Some of my wins resulted purely from general knowledge rather than from having any idea of the specifics of the situation: for instance, in mid-August I answered 40% to “Will Kuwait commence parliamentary elections before 1 October 2012?”, reflecting only status quo bias in that a date for the election had not yet been announced. However, early in September I downgraded this to 10%, because I know that as a rule of thumb it takes at least one month to convene an election. The week before, I went to 5% (and even that was quite a generous margin), while several of my teammates made predictions, after I published mine, of 15%, 19%, 33% and even 51% (!).
Yeah. Answering “1%” that “there will be a major earthquake in California during $time_period” a month before the end of $time_period kind-of felt like cheating to me.
Isn’t Tool 0 of forecasting ‘Mind your own business’?
In a nutshell, no.
Consider some practicalities. An advantage of forecasting world events is that it permits participation by a much broader population. I could run a forecasting contest on when the city of Paris will complete a construction project on the banks of the Seine, which is “my backyard” compared to Syria. Nobody would bother.
The point is to find out something about how you think, and comparing yourself to other people will yield information that you can’t get by sitting on your own, minding your own business. (On the other hand, there’s nothing preventing you from doing both.)
Finally, I’m not aware that people routinely make explicit, quantified forecasts even about their own business. Rather, it seems plain that most of the time, we think “probable” the things we would like to happen, and as a result fail to plan for contingencies we don’t like to think about.
To go from not forecasting at all to making forecasts in any domain is progress. It would certainly be useful to many to make forecasts about their daily lives (which I now do, a little bit). But let’s imagine this were taught in schools as a life skill: I suspect you would have people practicing precisely on events that they have no control over and that allow interpersonal comparison.
Isn’t Tool 0 of forecasting ‘Mind your own business’?
Thanks for inspiring the following bit of staircase wit, which might make it into some further version of the post: Tool 0 of forecasting is “forecast”. If you don’t do it, you can’t become better at it.
Gwern prefers PredictionBook—where you can, if you want, record private predictions—to GJP. For my part I prefer GJP, precisely because they ask me questions that might not occur to me otherwise, and the competitive aspect suits me. You could also do just fine by recording your own forecasts in a spreadsheet or a notepad, on whatever topics you like.
The key to accuracy is having fewer moving parts, all of which are visible and known by you.
Is accuracy what you’re after? Which component of accuracy? I can get perfect calibration by throwing a thousand coin flips and predicting 50% all the time. What I seek is debiasing, making the most of whatever information is available without overweighting any part of it (including my own hunches, feelings and fears); and I’m most vulnerable to bias when there are many moving parts, many of which are hidden from me or unknown to me.

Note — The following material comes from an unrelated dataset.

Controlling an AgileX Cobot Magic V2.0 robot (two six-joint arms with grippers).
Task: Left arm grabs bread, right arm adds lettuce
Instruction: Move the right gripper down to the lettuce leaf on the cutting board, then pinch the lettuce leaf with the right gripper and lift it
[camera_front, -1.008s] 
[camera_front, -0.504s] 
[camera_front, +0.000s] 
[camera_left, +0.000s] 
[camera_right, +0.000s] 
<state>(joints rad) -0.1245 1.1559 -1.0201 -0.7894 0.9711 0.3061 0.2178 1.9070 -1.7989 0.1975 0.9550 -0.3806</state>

Isn’t Tool 0 of forecasting ‘Mind your own business’? One rule of the thumb in poker is “Jacks or better”, meaning that you shouldn’t even consider playing with anything less. Maybe a similar rule in forecasting is “home ground advantage plus personal or professional stakes, or don’t bother.”
No, tool 0 is more like ‘mind your base rates’ or ‘don’t predict what you would like, predict what you really think would happen’. I dunno where you’re getting Tool 0 as ‘Mind your own business’ from; certainly I or Morendil didn’t write it.
How well does skill at forecasting macro trends transfer to microeconomic moves?
I dunno, did you look into any research?
I’m guessing successful policymakers know a lot about their colleagues’ personalities, histories, and connections, and that good policy comes from navigating those instead of forecasting macrotrends accurately.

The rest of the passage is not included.